I have always respected and admired your posts and I hope the last part of your response was with tongue firmly in cheek!
Old 01-15-2003, 02:15 PM
a_gherkin a_gherkin is offline
Join Date: May 2002
Location: Bedfordshire, England
Posts: 126
crane, apply fertiliser, water it regularly and allow it to grow. when you have a substancial sized tuft of grass, dig it up. lol
Old 01-15-2003, 03:26 PM
Bongmaster Bongmaster is offline
Join Date: Oct 2002
Posts: 1,920
Uggg, sounds like a good one. Is it really, really deep? As in deep enough to cause seriously bodily harm if you had to make an incision? If so just go to the doctors, he could probably dig it out with a few minutes of excrusiating agony.
Old 01-15-2003, 03:45 PM
astro astro is offline
Join Date: Jul 1999
Location: Taint of creation
Posts: 33,150
An Exacto hobby knife kit has all kinds of sharp blades you can use to cut open just the areas of skin you want exposed. A pair of small Revlon toenail/cuticle scissors are also useful for laying embedded thorns and stuff open as they are very sharp and pointed and you can precisely control the areas you are cutting into more than with a hobby knife.
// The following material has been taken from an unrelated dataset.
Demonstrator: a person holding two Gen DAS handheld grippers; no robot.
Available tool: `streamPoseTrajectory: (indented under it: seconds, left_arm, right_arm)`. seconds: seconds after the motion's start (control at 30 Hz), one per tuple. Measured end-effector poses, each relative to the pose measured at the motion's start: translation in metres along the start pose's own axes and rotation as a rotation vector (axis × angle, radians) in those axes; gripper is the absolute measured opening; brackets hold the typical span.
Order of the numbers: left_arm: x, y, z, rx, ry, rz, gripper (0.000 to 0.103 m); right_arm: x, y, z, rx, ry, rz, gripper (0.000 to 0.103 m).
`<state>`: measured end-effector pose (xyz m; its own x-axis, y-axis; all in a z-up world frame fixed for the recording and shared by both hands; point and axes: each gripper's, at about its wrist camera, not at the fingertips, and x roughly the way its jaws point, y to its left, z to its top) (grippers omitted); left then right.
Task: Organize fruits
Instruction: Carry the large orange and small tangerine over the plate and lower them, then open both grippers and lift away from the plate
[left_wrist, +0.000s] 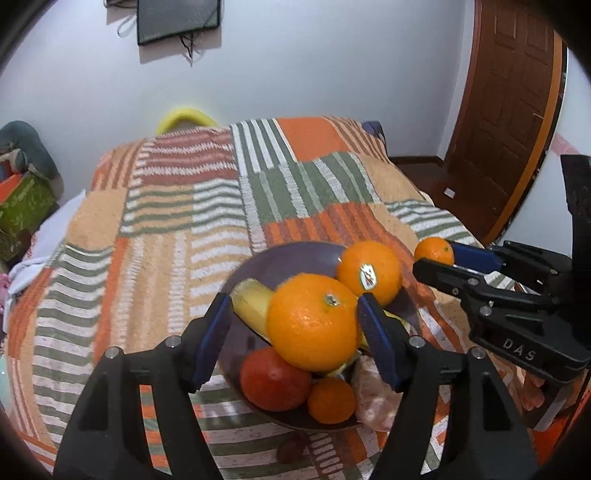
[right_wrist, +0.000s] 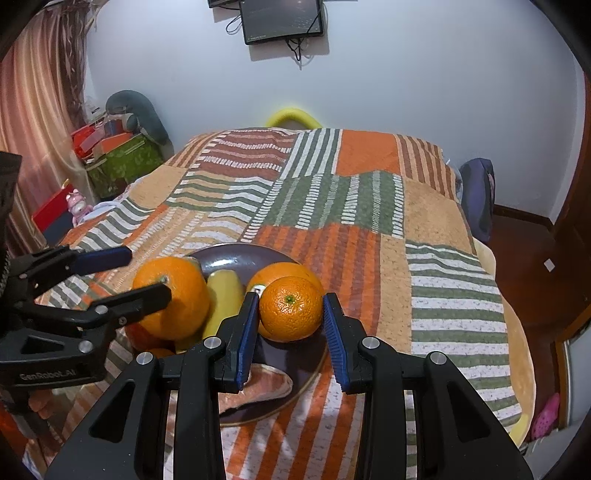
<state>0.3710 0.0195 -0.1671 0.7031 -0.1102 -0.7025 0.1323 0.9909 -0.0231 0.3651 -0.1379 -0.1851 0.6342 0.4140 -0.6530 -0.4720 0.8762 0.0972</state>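
Two tongs, left tongs around one orange, right tongs gripping one mandarin

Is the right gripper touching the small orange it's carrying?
Touching. In the right wrist view both blue pads of the right gripper press the sides of the small orange, which hangs above the plate. The left wrist view agrees.

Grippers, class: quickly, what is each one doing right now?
Left gripper: open around the large orange, right pad touching.
Right gripper: shut on the small orange.
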Motion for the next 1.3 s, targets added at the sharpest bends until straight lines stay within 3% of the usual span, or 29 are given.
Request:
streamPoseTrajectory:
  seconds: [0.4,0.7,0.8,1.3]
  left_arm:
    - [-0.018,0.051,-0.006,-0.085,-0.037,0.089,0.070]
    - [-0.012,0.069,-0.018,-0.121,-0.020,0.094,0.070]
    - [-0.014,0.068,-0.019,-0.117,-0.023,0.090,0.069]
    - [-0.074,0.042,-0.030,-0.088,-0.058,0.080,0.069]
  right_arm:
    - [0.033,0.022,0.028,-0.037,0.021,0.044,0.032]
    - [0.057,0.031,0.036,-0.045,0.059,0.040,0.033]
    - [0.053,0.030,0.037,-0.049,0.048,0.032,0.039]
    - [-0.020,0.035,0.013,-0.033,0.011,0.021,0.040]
Once you get the area open the main things you need are are

1: an extremely strong light source that can get close up (small halogen desk lamp witha goose neck does nicely). If the burr has gone somewhat translucent the ability to get close up is vital.

2: some very sharp and secure tweezers and needle like picks to lift up and manipulate the burr out, and once you get to that point you can grab it with the tweezers. Many Army Navy surplus stores carry cheap versions of these suitable for minor home surgery. There are also medical supply houses, although the real surgeons quality stuff is insanely expensive. Interestingly a medium-large safety pin makes an excellent pick because it is sharp and strong spring steel and you can hold it securely with the clip portion. Flame or alcohol sterilize anything you are going to use before you use it to cut open or handle skin.

Once you have removed the burr douse the wound with rubbing alcohol and when that dries put on some 3 in 1 ointment and a gauze bandage. Try to let the wound air dry as much as possible as this speeds healing while it takes a few days to heal. If you need to wear enclosing shoes change the dressing at least once a day and keep the area clean.